* **WHAT NEEDS TO BE DONE**: From the records below, find each line with the string "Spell" and copy it.

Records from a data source
---------------

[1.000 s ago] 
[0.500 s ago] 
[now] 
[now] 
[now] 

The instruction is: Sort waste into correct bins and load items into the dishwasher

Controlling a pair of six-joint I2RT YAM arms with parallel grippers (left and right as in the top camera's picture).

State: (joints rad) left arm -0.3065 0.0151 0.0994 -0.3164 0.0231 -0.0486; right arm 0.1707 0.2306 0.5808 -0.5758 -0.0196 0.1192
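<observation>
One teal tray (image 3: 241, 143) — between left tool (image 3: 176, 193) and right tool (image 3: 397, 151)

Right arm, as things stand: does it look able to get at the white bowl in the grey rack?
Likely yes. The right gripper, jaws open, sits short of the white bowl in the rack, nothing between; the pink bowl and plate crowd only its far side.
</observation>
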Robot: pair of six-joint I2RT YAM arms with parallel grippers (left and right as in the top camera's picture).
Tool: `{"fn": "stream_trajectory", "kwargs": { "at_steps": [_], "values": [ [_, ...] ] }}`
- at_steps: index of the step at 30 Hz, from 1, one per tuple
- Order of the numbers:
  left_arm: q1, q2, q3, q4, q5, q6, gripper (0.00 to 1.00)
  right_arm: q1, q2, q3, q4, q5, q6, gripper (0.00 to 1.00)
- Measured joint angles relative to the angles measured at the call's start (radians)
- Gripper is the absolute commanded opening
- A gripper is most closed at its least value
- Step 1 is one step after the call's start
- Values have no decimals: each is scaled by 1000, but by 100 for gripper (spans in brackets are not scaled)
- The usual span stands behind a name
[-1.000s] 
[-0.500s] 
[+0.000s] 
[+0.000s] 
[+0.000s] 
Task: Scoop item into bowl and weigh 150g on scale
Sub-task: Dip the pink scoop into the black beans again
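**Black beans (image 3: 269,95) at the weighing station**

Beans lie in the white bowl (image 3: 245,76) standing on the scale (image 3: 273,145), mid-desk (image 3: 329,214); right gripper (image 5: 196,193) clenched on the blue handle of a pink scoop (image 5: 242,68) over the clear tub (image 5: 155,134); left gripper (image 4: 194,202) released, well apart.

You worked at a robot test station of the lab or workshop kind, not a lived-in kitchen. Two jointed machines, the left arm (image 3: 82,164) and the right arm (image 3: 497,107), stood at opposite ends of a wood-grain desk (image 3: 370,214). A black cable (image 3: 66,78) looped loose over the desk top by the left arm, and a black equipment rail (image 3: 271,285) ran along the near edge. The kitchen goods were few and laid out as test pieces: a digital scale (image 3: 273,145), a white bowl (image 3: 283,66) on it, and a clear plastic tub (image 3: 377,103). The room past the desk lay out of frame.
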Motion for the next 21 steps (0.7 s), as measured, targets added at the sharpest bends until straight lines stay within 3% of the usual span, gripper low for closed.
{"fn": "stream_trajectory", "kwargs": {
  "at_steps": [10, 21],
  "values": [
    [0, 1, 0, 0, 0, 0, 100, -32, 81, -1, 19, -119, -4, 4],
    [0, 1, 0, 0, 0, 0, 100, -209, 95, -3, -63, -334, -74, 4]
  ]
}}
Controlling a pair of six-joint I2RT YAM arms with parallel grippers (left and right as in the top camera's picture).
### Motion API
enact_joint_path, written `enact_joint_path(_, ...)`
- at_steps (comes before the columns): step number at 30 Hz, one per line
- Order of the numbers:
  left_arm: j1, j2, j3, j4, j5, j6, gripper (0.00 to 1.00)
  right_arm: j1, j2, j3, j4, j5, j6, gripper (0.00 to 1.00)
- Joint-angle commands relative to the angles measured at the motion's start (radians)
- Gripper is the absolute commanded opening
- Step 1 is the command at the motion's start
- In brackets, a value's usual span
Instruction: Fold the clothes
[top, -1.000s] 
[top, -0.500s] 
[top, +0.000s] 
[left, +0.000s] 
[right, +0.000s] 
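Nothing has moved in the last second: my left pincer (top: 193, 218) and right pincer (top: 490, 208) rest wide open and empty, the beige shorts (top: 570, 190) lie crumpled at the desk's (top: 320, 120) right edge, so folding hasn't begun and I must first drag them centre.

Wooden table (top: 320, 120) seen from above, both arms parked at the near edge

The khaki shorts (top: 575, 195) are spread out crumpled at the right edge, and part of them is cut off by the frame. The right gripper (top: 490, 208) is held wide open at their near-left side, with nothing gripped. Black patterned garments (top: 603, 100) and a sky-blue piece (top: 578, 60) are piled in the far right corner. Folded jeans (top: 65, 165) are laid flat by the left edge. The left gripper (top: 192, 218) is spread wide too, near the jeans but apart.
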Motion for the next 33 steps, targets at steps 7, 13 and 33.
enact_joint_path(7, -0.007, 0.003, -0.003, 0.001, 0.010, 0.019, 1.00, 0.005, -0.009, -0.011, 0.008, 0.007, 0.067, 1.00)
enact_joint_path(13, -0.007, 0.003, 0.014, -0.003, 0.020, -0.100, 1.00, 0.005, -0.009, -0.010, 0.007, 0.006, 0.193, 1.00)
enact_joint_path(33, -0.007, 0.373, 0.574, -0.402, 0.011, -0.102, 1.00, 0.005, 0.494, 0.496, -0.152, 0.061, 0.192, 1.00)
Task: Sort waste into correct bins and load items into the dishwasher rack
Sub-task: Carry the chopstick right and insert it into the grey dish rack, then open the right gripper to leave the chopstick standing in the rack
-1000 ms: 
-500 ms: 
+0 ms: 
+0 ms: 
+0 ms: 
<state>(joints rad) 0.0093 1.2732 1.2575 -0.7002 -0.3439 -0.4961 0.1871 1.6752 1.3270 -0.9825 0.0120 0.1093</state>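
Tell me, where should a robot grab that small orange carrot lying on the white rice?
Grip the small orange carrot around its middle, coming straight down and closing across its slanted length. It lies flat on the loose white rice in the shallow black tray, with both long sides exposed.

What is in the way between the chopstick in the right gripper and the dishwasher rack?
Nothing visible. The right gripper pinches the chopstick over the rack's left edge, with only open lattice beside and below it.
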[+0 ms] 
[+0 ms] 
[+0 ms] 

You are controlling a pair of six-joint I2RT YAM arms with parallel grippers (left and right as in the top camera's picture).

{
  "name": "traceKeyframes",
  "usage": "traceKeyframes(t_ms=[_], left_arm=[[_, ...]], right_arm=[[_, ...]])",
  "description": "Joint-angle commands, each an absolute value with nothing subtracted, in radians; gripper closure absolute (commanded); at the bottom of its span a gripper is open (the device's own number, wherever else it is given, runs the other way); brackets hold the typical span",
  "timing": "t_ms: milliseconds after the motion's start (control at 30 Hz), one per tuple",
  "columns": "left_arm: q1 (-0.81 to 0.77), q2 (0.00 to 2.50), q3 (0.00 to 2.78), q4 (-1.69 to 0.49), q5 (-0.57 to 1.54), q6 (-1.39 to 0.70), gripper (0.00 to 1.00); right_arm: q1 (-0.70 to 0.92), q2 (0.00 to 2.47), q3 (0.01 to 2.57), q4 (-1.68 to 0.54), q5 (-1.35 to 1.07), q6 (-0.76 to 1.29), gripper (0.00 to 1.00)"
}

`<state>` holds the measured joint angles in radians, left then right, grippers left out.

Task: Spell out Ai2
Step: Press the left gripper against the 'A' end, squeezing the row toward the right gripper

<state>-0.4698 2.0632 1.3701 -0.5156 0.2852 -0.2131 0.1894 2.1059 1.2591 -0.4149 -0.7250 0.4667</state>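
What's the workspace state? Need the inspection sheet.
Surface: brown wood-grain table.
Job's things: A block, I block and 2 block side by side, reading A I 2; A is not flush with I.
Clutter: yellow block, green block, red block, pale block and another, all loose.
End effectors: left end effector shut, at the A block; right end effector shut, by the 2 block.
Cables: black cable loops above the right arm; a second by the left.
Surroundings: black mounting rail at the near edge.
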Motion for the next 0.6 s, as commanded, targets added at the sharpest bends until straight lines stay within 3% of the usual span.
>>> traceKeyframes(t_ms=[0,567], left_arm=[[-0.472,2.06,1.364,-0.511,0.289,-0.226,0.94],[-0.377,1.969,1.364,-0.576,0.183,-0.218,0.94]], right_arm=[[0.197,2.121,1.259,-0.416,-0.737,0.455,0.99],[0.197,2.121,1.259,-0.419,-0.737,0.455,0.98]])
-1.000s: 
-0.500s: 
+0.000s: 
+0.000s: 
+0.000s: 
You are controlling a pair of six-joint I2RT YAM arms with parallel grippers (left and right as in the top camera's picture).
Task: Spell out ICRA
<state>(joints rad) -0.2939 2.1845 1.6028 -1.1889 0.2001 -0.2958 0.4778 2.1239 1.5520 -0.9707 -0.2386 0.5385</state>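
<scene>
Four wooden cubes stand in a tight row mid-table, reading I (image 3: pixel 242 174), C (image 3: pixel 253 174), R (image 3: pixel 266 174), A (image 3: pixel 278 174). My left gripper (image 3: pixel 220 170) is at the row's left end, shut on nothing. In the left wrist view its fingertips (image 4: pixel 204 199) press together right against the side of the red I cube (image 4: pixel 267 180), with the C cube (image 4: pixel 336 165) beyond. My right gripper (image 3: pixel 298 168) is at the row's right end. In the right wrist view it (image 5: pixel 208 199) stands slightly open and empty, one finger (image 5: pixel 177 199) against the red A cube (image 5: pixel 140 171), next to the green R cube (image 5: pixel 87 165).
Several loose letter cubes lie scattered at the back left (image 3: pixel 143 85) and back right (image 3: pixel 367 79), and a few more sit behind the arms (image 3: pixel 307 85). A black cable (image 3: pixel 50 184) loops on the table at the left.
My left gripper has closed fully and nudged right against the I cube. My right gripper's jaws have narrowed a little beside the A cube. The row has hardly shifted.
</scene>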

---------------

* **SOLUTION FOR THIS TASK**:
Task: Spell out Ai2
Task: Spell out ICRA

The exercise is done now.